Tops did not want me, so I never got to live out my dream of locating the juice for los hispanohablantes, but that was probably for the best. I did not realize the mistake I had made until much later.
I have not made my knowledge of Spanish a secret. It's something convenient to brag about, and most of the time, just saying a basic sentence like "Me gusta tu mochila" is enough to satiate people. Of all of the people I've shamelessly boasted to, the person who is undeniably most impressed is my mother, so I take every possible opportunity to speak Spanish when I'm speaking to her and relish the fact that A) she can't understand me and B) she doesn't care, because it proves to her that her son can do something she considers exceptional.
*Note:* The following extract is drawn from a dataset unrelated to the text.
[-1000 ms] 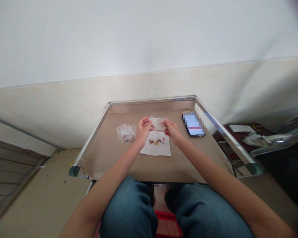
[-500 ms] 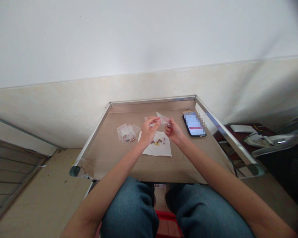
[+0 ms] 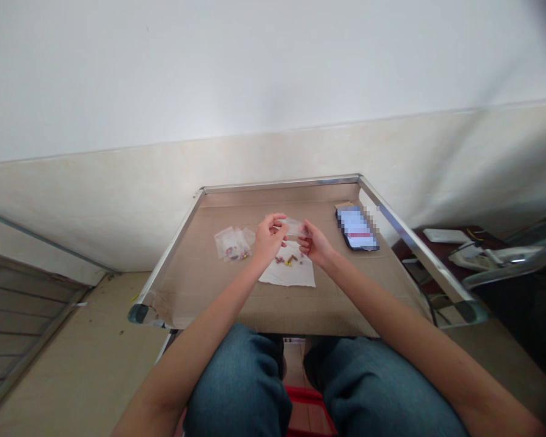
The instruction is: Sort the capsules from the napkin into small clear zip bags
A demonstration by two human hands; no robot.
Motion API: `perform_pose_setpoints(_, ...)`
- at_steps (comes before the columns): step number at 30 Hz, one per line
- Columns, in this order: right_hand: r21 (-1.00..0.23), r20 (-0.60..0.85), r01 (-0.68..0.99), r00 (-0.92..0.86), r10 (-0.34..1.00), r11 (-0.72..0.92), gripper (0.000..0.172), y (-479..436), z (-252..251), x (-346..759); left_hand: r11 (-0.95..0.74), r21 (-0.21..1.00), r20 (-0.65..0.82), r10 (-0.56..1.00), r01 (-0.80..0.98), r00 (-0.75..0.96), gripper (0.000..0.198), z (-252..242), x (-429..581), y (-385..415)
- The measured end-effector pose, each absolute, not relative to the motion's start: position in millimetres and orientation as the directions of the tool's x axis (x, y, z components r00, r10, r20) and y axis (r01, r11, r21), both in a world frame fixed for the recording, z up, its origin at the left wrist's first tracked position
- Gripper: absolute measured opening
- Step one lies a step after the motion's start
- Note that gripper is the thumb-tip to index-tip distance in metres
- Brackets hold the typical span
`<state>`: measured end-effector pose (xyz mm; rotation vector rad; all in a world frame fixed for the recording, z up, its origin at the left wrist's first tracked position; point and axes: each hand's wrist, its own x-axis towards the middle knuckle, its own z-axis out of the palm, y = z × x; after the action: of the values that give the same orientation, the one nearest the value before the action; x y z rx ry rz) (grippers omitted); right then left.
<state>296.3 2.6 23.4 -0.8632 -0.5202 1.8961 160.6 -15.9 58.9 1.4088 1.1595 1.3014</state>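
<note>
My left hand (image 3: 268, 238) and my right hand (image 3: 316, 244) together pinch a small clear plastic bag (image 3: 293, 227), held just above the table. Directly under the hands lies a white paper sheet (image 3: 289, 274) with several small coloured beads (image 3: 289, 260) on it. To the left of my left hand rest a few clear bags (image 3: 233, 243) with small coloured pieces inside.
The brown table (image 3: 200, 273) has a shiny metal rim (image 3: 409, 246). A phone (image 3: 357, 228) with a lit screen lies at the back right. To the right stand a dark low table with white items (image 3: 443, 236) and a glass edge.
The bag, stretched flat between both hands a second ago, was tilted up by the right hand, and is now held level again with the hands closer together.
</note>
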Motion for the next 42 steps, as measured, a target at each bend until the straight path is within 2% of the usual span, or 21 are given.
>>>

Yesterday, when I was in a Greek restaurant with her, I told the waitress that I wanted a side of tzatziki with my spanakopita. My ability to say these words impressed my mother beyond explanation (I didn't have the time to explain to her that I could only pronounce them because my friend works at a Greek restaurant and she taught me) and, somehow, in my mind, this translated to an opportunity to speak Spanish. My sentence was simple -- "Puedo hablar lenguas diferentes" -- and the chance for making a mistake was minimal.
Nonetheless, when my mouth opened to deliver the punch, I choked a little. I said the sentence so fast that it sounded like one word and my face turned rojo. Instantaneously, I started freaking out, looking around me to see if anyone surrounding me was speaking Spanish and trying to determine if they had heard me. My embarrassment was massive.
I thought about it for a while and determined that I was probably embarrassed because, at the end of the day, I feel fake. I know that my Spanish is tinged with a hint of my awful Western New York accent, and even though I take care to pronounce all of the vowels correctly, I can't do that fancy stuff with "t" or "rrrrr" and that gives me away. I have a nightmarish image in my mind of saying something in Spanish and looking behind me to find an entire family that was on vacation from Spain staring right back at me, coldly, judgmentally, forever exiling me from the group of people who are allowed to speak Spanish and shielding their children's ears from the horror of my speech.
I may have the ability to say "el jugo está en el primer pasillo", but I'd probably run away first. Especially if the people asking have cold, judgmental eyes and children.